Aku tidak tahu apakah itu tangisan kerinduan ataukah yang lain. Tangisan itu
telah menyentuh hati dan membuka mata batinku. Aku pun tergerak untuk berubah.
Mimpi itu memang terlihatnya jauh jika
kita tidak berusaha. Selama di penjara aku banyak menghabiskan waktu di
perpustakaan. Aku membaca sekitar 15 buku dalam sehari. Aku melalui hari-hariku
dengan membaca dan membaca. Selain membaca aku juga menulis dan mencoba untuk
menyusun buku.
* * *
Aku
telah membaca sekitar 90% dari 3.000 buku yang ada di perpustakaan dan berhasil
menyelesaikan tujuh buku. Setelah 2,5 tahun berlalu, akhirnya aku bebas dan
bisa bernapas lega.
Ibu dan
adikku pasti sedang menungguku di rumah. Setibanya di rumah, aku menghampiri
Ibu dan bersujud di bawah kakinya untuk meminta maaf. Senang mengetahui bahwa
Halmer telah menyelesaikan sekolahnya.
Keesokan
harinya, aku mendatangi penerbit untuk menawarkan bukuku. Sayang aku ditolak.
Aku mencari penerbit lain dengan tujuan yang sama, namun aku ditolak lagi karena
latar belakangku yang hanya seorang tamatan SMP dan mantan narapidana.
Sampai
suatu ketika aku bertemu dengan seorang penerbit yang tertarik dengan bukuku
dan bukuku pun berhasil diterbitkan. Aku bersyukur.
Lalu aku
pergi ke suatu sungai terdekat untuk merilekskan pikiran.
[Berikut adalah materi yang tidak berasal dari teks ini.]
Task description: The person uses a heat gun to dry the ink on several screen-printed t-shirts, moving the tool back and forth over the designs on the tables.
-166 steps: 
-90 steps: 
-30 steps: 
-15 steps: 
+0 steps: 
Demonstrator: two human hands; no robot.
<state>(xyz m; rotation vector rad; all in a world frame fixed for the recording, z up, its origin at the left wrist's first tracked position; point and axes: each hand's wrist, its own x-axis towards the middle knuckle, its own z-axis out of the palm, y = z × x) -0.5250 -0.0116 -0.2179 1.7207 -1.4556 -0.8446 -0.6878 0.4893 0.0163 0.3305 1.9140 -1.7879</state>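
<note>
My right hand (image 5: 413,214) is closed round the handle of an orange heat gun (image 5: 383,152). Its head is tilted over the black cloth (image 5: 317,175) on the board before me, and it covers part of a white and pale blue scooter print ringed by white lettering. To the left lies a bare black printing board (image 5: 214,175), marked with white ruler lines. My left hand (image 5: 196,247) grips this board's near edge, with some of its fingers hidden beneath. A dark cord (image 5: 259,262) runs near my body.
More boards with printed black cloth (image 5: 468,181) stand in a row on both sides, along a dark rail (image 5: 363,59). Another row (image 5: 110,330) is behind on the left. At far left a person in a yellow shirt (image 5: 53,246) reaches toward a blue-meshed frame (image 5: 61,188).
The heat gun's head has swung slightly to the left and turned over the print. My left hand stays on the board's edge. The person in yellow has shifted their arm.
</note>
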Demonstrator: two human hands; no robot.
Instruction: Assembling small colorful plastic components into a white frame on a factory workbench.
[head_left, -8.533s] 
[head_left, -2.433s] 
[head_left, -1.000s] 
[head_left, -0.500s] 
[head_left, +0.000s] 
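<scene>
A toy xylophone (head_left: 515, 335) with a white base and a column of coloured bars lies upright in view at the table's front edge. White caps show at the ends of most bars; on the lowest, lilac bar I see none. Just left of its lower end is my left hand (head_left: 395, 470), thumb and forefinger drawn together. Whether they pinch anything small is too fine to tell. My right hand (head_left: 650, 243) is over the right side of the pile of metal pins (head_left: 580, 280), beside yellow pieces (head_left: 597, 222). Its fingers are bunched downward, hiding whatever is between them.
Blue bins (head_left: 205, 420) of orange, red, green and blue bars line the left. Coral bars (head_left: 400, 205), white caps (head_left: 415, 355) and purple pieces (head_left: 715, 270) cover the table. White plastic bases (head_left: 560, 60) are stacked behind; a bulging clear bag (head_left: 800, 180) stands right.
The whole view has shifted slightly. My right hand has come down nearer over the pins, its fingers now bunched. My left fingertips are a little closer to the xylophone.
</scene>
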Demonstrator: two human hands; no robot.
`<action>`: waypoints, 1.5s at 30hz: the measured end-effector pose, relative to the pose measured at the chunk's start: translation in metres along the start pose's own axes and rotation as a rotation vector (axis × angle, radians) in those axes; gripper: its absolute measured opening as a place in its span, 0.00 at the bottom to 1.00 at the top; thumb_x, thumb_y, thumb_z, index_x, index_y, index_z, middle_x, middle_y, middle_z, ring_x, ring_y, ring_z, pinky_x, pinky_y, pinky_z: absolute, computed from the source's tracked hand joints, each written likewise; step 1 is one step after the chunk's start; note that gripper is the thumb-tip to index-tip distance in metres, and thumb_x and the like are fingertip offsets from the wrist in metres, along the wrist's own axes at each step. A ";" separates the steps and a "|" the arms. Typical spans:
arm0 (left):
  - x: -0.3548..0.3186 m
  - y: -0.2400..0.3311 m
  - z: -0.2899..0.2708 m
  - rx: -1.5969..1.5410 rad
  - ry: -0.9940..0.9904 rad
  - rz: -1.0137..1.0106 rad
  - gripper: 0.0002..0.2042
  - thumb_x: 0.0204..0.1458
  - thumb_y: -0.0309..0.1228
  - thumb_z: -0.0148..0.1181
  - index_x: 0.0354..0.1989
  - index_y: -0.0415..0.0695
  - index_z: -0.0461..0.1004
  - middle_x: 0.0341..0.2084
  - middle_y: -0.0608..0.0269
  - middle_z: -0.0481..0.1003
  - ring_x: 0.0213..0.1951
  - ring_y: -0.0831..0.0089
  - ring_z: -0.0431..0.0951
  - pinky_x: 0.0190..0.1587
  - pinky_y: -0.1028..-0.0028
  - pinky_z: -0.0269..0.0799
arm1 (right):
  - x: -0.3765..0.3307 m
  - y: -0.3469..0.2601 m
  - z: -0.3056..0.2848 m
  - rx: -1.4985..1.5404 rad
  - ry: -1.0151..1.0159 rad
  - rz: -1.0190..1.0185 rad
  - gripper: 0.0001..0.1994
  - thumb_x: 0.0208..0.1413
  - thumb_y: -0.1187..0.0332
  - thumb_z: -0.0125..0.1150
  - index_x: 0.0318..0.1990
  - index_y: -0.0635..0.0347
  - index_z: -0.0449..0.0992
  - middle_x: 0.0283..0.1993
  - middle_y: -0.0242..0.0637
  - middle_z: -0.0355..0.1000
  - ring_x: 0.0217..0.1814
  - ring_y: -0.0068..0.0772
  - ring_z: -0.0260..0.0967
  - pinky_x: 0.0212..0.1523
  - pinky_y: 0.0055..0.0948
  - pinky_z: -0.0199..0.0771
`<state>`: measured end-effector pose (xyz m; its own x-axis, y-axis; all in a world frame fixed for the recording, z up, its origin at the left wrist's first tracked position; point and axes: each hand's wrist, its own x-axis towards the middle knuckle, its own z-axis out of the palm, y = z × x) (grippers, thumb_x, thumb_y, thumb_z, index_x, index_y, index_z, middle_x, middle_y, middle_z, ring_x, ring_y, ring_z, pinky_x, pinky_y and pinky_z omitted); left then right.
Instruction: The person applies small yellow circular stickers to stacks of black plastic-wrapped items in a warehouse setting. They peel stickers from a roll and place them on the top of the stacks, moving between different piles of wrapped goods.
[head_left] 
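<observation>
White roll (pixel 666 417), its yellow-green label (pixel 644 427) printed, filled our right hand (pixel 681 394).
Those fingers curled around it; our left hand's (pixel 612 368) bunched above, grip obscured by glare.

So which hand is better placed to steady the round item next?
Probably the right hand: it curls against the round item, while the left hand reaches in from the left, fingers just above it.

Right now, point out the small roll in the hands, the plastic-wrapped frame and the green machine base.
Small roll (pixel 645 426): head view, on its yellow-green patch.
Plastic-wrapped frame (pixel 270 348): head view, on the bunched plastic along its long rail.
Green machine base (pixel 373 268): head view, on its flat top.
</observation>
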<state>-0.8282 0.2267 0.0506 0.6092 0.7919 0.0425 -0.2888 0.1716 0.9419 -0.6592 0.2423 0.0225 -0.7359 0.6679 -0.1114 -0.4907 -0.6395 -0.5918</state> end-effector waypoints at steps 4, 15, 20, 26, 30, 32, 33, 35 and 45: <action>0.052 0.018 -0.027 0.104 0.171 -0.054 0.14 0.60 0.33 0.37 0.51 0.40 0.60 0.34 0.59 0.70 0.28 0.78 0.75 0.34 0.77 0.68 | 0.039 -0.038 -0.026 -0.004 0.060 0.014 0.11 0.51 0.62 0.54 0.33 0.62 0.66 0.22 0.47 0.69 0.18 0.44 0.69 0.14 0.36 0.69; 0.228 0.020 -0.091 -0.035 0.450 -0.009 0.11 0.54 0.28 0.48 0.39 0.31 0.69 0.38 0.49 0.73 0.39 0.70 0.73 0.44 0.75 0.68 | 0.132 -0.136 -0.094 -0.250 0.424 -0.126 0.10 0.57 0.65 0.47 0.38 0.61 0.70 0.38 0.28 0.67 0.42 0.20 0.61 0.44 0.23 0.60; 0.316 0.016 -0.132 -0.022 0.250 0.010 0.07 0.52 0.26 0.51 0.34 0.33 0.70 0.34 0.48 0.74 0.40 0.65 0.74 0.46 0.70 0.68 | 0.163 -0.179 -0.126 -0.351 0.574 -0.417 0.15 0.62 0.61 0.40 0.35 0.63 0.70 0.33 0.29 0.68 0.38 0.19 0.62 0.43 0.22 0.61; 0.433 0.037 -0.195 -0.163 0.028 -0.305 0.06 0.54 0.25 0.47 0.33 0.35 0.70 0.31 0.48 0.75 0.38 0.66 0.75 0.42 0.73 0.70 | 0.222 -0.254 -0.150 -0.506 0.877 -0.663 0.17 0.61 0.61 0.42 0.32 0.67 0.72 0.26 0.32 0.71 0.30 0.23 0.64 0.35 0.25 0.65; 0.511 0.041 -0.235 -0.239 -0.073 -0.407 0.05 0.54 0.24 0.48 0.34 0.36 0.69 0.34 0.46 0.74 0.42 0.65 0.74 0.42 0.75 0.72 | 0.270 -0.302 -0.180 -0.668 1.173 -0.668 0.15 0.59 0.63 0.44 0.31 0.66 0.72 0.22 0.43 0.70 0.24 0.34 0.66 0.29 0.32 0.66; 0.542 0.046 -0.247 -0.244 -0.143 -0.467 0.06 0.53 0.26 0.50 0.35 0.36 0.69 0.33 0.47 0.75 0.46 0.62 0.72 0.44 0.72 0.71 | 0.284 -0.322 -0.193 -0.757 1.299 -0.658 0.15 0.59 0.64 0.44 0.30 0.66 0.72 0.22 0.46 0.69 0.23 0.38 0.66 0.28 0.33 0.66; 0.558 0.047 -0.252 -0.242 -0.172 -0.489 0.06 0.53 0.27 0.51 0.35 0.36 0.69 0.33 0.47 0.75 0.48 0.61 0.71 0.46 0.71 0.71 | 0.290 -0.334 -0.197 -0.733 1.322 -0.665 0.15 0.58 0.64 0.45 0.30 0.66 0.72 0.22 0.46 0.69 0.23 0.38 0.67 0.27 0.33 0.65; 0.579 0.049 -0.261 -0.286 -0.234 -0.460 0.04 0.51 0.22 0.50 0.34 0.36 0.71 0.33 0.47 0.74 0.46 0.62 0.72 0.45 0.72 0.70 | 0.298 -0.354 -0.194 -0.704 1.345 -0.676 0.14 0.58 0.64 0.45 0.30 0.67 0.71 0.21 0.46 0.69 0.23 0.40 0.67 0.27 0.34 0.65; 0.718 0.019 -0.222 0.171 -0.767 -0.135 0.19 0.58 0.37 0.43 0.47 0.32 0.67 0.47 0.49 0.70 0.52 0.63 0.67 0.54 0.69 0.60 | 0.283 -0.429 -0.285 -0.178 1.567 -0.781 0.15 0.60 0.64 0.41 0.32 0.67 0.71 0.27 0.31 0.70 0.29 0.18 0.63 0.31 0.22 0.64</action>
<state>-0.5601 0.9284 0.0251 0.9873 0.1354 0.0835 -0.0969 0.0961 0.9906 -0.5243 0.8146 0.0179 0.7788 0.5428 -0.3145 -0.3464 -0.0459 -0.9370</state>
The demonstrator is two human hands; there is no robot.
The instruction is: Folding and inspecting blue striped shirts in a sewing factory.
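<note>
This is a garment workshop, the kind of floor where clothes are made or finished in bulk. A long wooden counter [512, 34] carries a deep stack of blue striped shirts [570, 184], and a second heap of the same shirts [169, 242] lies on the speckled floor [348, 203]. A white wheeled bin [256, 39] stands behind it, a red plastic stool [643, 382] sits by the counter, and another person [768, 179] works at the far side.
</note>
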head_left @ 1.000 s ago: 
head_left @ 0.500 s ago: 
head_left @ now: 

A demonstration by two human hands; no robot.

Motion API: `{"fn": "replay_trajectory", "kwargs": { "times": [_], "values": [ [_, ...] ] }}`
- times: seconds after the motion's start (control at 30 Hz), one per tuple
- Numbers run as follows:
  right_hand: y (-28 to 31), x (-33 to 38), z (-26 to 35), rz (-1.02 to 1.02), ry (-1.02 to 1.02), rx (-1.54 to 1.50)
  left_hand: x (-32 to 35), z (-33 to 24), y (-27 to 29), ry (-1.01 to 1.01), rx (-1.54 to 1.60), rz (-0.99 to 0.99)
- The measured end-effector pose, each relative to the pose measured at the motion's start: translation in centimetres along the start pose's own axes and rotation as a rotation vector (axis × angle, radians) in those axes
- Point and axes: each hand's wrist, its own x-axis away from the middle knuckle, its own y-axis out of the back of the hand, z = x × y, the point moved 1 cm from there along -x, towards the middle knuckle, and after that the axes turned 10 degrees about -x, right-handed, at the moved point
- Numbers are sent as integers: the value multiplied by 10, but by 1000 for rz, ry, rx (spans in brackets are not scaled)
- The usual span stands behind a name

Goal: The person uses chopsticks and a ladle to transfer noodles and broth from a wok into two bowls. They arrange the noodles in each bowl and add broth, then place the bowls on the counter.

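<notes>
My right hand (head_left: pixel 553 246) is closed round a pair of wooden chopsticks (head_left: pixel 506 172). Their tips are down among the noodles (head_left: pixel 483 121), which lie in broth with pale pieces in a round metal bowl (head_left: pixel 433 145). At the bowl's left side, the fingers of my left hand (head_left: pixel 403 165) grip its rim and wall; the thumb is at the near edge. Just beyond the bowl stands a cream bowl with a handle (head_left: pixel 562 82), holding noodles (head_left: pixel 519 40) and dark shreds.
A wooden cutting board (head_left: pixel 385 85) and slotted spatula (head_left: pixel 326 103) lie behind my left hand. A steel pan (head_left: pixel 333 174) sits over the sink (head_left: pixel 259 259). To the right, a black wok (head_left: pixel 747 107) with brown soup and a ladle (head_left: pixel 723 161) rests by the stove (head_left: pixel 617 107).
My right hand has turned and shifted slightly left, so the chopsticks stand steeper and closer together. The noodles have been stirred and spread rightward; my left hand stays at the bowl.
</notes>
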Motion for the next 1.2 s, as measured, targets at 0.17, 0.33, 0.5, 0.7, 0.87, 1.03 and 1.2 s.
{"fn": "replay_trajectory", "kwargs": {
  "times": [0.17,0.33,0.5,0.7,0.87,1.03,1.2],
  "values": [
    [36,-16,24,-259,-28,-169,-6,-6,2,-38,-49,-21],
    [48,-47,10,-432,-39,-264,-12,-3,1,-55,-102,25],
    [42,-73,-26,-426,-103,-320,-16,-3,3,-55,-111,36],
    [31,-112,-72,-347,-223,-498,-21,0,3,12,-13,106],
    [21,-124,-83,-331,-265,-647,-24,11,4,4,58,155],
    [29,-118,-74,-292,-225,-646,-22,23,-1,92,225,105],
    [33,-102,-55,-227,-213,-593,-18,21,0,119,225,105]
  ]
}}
Aku memejamkan mata
dan berkata dalam hati, “Walaupun gelap dan dalam, walaupun arusnya deras,
walau tak berjalan baik, dan walau terkadang tenggelam, tetapi kini aku telah
menemukan tepian dan aku telah sampai.”
Aku
bersyukur karena penjara telah menjadi sebuah batu lompatan bagiku untuk menemukan
jalanku. Tuhan telah merencanakan sesuatu yang indah dan tak pernah
kubayangkan. Aku melihat batu di bawah kakiku dan mengambilnya satu. Aku
memegangnya erat dan melemparkannya jauh-jauh. Lalu aku merentangkan tangan dan
berteriak, ”Batu yang telah kulemparkan akan mengabulkan impian!” Bahkan suara
jatuhnya pun tak terdengar.
Aku
teringat ketika aku masih SMP, aku selalu mendapatkan nilai yang baik di kelas
sastra. Sekarang aku dapat membuktikan bahwa seorang tamatan SMP dan mantan
narapidana pun bisa menggapai impiannya. Asal Ia mempunyai tekad yang besar dan
mau berusaha.
Akhirnya
dari omzet penjualan bukuku, aku bisa mengangkat derajat keluargaku untuk
menebus masa lalu yang kelam. Aku juga mendirikan sebuah yayasan sosial untuk
menampung anak-anak jalanan, mantan napi, dan anak yatim. Berkat yayasan itu aku
pun banyak mendapatkan penghargaan. Aku juga telah mengejar paket B untuk
mendapatkan ijazah SMA. Sekarang aku telah diangkat sebagai Ketua Granat
(Gerakan Nasional Anti Narkoba) dan aku Nathan Jayden tak akan pernah berhenti
untuk menulis. Ini untuk Ibu dan Halmer.